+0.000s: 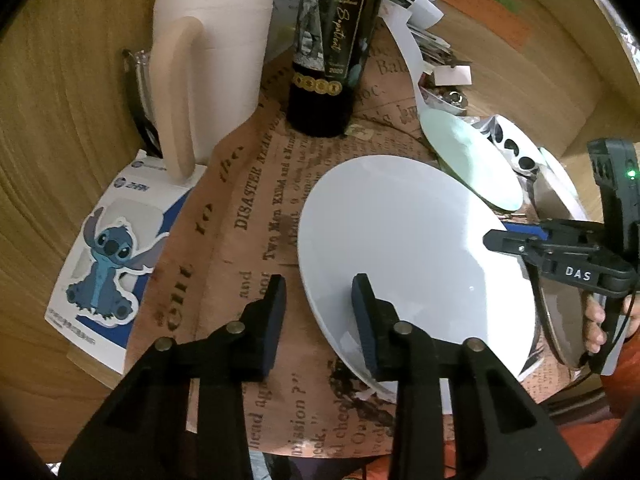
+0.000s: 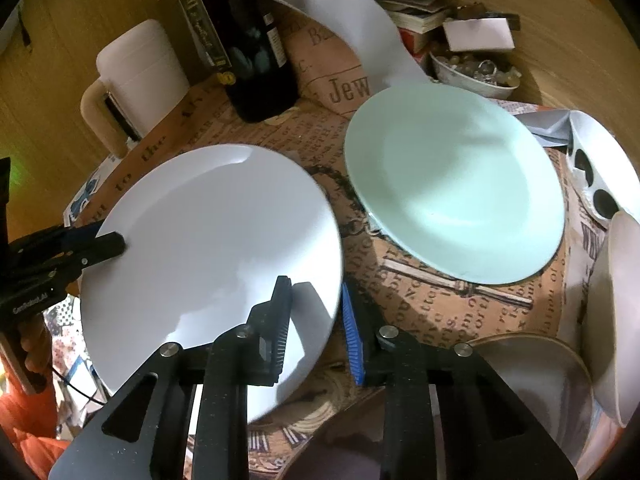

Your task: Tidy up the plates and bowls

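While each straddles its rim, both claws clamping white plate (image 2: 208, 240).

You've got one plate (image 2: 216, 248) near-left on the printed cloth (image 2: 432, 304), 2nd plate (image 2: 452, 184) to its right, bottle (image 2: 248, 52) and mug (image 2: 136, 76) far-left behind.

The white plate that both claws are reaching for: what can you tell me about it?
The white plate is round, plain and glossy, ceramic by its look, shallow with a broad rim and empty. It sits tilted on the newspaper-print cloth, beside a pale green plate without touching it. The left claw and the right claw each straddle its rim at opposite edges, one finger above and one below; whether the pads already press cannot be told.
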A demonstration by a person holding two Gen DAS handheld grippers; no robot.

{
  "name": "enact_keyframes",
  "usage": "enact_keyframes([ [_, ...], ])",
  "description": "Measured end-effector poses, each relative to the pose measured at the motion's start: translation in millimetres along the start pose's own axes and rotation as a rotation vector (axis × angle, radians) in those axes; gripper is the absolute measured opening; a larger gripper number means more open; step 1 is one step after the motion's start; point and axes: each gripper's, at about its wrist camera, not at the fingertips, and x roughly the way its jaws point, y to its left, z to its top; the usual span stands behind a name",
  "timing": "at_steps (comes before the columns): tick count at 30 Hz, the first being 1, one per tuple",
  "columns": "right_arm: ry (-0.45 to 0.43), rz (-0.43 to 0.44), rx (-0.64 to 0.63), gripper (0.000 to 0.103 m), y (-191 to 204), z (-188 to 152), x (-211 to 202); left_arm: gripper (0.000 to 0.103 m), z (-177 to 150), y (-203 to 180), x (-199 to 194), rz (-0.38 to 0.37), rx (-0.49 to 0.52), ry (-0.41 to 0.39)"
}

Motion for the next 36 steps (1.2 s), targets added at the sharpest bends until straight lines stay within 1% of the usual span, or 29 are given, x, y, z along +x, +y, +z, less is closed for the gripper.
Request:
enact_keyframes([
  [5, -0.001, 0.02, 0.013, 0.023, -3, -1, 2, 0.029, -1, -6, 1, -0.023, 0.017, 0.013],
  [9, -0.008, 0.011, 0.022, 0.023, -2, -2, 1, 0.029, -3, -9, -1, 0.002, 0.029, 0.001],
  [13, -0.021, -0.005, 0.04, 0.023, 0, -4, 0, 0.029, -4, -14, -1, 0.041, 0.043, -0.007],
  [17, -0.037, -0.009, 0.051, 0.023, 2, -5, -5, 0.029, -3, -15, -1, 0.053, 0.037, -0.009],
  [22, -0.07, -0.025, 0.053, 0.023, 1, -9, -16, 0.029, -3, -24, -5, 0.072, 0.06, -0.032],
  [28, -0.108, -0.028, 0.069, 0.023, -2, -9, -31, 0.029, 1, -27, -5, 0.058, 0.046, -0.033],
  [36, -0.148, -0.033, 0.093, 0.023, -6, -14, -39, 0.029, 5, -36, -6, 0.047, 0.036, -0.05],
])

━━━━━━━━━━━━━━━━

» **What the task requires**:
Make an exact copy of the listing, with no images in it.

» **Final answer**:
+0.000s: 
+0.000s: 

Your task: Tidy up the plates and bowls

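While each straddles its rim, both claws clamping white plate (image 2: 208, 240).

You've got one plate (image 2: 216, 248) near-left on the printed cloth (image 2: 432, 304), 2nd plate (image 2: 452, 184) to its right, bottle (image 2: 248, 52) and mug (image 2: 136, 76) far-left behind.

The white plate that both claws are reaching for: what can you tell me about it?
The white plate is round, plain and glossy, ceramic by its look, shallow with a broad rim and empty. It sits tilted on the newspaper-print cloth, beside a pale green plate without touching it. The left claw and the right claw each straddle its rim at opposite edges, one finger above and one below; whether the pads already press cannot be told.
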A demonstration by a person holding two Gen DAS handheld grippers; no robot.

{
  "name": "enact_keyframes",
  "usage": "enact_keyframes([ [_, ...], ])",
  "description": "Measured end-effector poses, each relative to the pose measured at the motion's start: translation in millimetres along the start pose's own axes and rotation as a rotation vector (axis × angle, radians) in those axes; gripper is the absolute measured opening; a larger gripper number means more open; step 1 is one step after the motion's start; point and axes: each gripper's, at about its wrist camera, not at the fingertips, and x roughly the way its jaws point, y to its left, z to its top; the usual span stands behind a name",
  "timing": "at_steps (comes before the columns): tick count at 30 Hz, the first being 1, one per tuple",
  "columns": "right_arm: ry (-0.45 to 0.43), rz (-0.43 to 0.44), rx (-0.64 to 0.63), gripper (0.000 to 0.103 m), y (-191 to 204), z (-188 to 152), x (-211 to 202); left_arm: gripper (0.000 to 0.103 m), z (-177 to 150), y (-203 to 180), x (-199 to 194), rz (-0.38 to 0.37), rx (-0.49 to 0.52), ry (-0.41 to 0.39)"
}

Motion for the next 36 steps (1.2 s), targets added at the sharpest bends until straight lines stay within 1% of the usual span, or 29 are given, x, y, z along +x, +y, +z, less is closed for the gripper.
Request:
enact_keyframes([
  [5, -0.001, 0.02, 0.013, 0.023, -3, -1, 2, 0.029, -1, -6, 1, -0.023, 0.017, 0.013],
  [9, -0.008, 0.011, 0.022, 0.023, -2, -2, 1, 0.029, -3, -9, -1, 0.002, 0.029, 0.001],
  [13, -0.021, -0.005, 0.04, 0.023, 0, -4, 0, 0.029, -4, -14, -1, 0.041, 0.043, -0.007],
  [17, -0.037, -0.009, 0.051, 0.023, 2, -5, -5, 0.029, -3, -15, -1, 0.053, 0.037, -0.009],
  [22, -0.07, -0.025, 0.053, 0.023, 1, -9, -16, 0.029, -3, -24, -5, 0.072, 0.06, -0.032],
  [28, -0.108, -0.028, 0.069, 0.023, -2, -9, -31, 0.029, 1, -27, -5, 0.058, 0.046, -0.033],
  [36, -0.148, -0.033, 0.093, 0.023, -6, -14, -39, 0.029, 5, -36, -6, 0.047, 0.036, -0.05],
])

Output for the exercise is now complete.